EXERCISE GOAL
Because the images are not wanted, restate every line below word for word without them.

--------------------------------------------------

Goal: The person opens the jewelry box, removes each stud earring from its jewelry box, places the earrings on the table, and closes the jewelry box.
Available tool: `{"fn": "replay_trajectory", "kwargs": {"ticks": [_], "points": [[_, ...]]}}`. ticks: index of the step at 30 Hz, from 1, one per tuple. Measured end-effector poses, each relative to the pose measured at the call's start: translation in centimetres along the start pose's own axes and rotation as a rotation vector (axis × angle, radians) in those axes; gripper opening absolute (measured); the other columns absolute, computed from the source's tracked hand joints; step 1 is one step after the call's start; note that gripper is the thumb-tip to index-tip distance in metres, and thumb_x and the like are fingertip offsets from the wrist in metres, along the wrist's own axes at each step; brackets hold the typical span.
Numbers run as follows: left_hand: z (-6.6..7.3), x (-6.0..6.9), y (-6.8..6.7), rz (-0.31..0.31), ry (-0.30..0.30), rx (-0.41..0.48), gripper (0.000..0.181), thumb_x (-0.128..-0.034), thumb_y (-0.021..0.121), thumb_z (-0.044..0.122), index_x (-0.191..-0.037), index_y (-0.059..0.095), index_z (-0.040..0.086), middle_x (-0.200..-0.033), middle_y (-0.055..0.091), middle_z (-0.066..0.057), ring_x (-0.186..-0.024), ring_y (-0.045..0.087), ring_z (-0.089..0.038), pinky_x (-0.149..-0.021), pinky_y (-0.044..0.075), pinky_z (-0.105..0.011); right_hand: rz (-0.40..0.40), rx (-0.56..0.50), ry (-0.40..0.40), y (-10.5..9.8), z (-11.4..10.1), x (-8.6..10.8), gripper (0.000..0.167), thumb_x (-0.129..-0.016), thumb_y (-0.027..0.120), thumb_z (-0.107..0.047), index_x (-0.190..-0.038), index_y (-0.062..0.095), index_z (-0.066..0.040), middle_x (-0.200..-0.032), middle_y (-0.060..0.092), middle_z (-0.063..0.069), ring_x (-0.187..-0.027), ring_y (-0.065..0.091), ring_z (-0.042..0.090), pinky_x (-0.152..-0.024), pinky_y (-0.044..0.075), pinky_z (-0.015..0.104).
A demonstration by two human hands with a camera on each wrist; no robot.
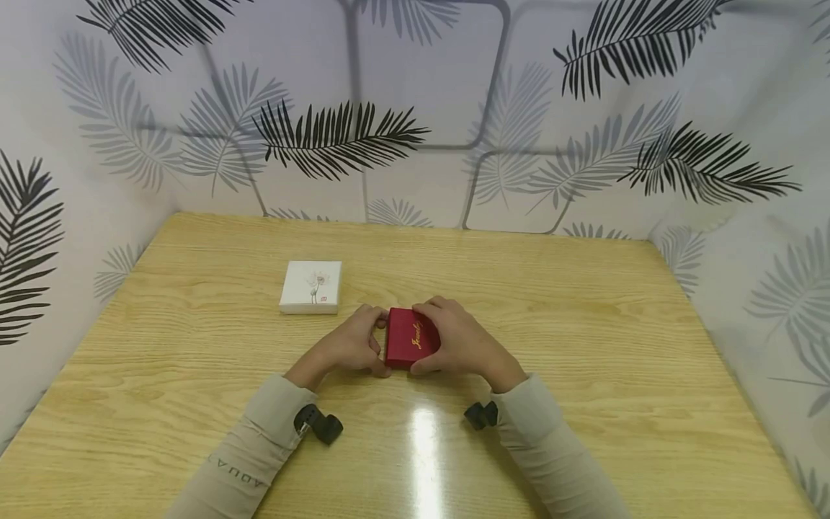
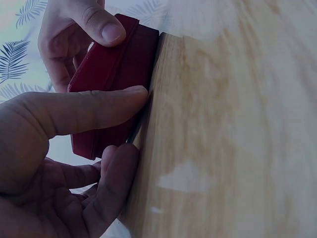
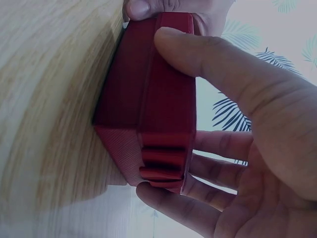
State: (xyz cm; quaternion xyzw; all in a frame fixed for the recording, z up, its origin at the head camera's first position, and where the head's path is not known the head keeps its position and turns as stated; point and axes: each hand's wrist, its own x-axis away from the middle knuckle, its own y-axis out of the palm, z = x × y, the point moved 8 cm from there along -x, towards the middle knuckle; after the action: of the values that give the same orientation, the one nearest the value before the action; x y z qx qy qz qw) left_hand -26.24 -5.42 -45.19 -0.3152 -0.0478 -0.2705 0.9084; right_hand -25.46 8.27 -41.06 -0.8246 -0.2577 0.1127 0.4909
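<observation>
A small red box (image 1: 405, 339) with gold lettering on its lid lies on the wooden table, between the two hands. The left hand (image 1: 353, 340) grips its left side, thumb on the near face and fingers at the far side. From the right, the right hand (image 1: 462, 339) holds the lid by its near and far edges. In the left wrist view the red box (image 2: 111, 64) rests on the table under both thumbs. The right wrist view shows a seam round the red box (image 3: 171, 94) and a ribbon on its side.
A white box (image 1: 311, 287) with a flower drawing lies on the table (image 1: 583, 324), behind and left of the red box. A leaf-patterned wall covering (image 1: 415, 173) rises along the table's back and side edges.
</observation>
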Motion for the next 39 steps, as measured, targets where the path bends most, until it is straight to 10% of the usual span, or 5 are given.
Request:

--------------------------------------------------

ANSWER FOR THIS EXERCISE
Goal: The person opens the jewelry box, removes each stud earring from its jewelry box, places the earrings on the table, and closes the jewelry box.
Available tool: `{"fn": "replay_trajectory", "kwargs": {"ticks": [_], "points": [[_, ...]]}}`. ticks: index of the step at 30 Hz, from 1, one per tuple. Measured end-effector poses, each relative to the pose measured at the call's start: translation in centimetres along the start pose's own axes and rotation as a rotation vector (axis × angle, radians) in those axes; gripper opening absolute (measured); the other columns absolute, computed from the source's tracked hand joints; step 1 is one step after the call's start; note that gripper is the thumb-tip to index-tip distance in metres, and thumb_x and the like are fingertip offsets from the wrist in metres, along the wrist's own axes at each step; brackets hold the typical span.
Numbers run as follows: left_hand: z (-6.6..7.3), x (-6.0..6.9), y (-6.8..6.7), rz (-0.31..0.31), ry (-0.30..0.30), rx (-0.41..0.48), gripper (0.000..0.181), thumb_x (-0.128..-0.034), thumb_y (-0.021..0.121), thumb_z (-0.044..0.122), index_x (-0.191..-0.037), index_y (-0.059..0.095), index_z (-0.040..0.086), middle_x (-0.200..-0.033), middle_y (-0.055..0.091), middle_z (-0.066..0.057), ring_x (-0.186..-0.024), ring_y (-0.045..0.087), ring_z (-0.089..0.038), pinky_x (-0.149..-0.021), pinky_y (-0.044..0.075), pinky_z (-0.105..0.011); right_hand: rz (-0.40..0.40), rx (-0.56..0.50), ry (-0.40..0.40), y (-10.5..9.8), z (-11.4..10.1), x (-8.6..10.8), gripper (0.000..0.167), thumb_x (-0.129..-0.016), thumb_y (-0.027..0.120), thumb_z (-0.107..0.047), index_x (-0.190..-0.038), index_y (-0.062..0.095), index_z (-0.066..0.040), middle_x (-0.200..-0.032), middle_y (-0.060..0.092), middle_z (-0.063..0.069), ring_x (-0.187..-0.027), ring_y (-0.065..0.091), ring_z (-0.042..0.090), pinky_x (-0.152..-0.024), pinky_y (-0.044..0.075), pinky_z (-0.015..0.104).
A demonstration by two human hands with a camera on each wrist; no robot.
State: (xyz cm; quaternion xyzw; all in a frame fixed for the recording, z up, its origin at the head camera's first position, and where the head's path is not known the head keeps its position and turns as stated; point and axes: each hand's wrist, its own x-axis away from the middle knuckle, its own y-axis out of the palm, z = x × y, the point moved 8 cm from there along -x, towards the middle knuckle; after the action: of the values that give the same orientation, the one nearest the value before the action; x y z qx qy qz qw) left_hand -26.24 -5.42 -45.19 -0.3152 -0.0478 -0.2705 0.9084; right_hand -25.46 8.27 -41.06 -0.8246 -0.2577 0.1127 0.4909
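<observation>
A small red box (image 1: 405, 339) with gold lettering on its lid lies on the wooden table, between the two hands. The left hand (image 1: 353, 340) grips its left side, thumb on the near face and fingers at the far side. From the right, the right hand (image 1: 462, 339) holds the lid by its near and far edges. In the left wrist view the red box (image 2: 111, 64) rests on the table under both thumbs. The right wrist view shows a seam round the red box (image 3: 171, 94) and a ribbon on its side.
A white box (image 1: 311, 287) with a flower drawing lies on the table (image 1: 583, 324), behind and left of the red box. A leaf-patterned wall covering (image 1: 415, 173) rises along the table's back and side edges.
</observation>
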Motion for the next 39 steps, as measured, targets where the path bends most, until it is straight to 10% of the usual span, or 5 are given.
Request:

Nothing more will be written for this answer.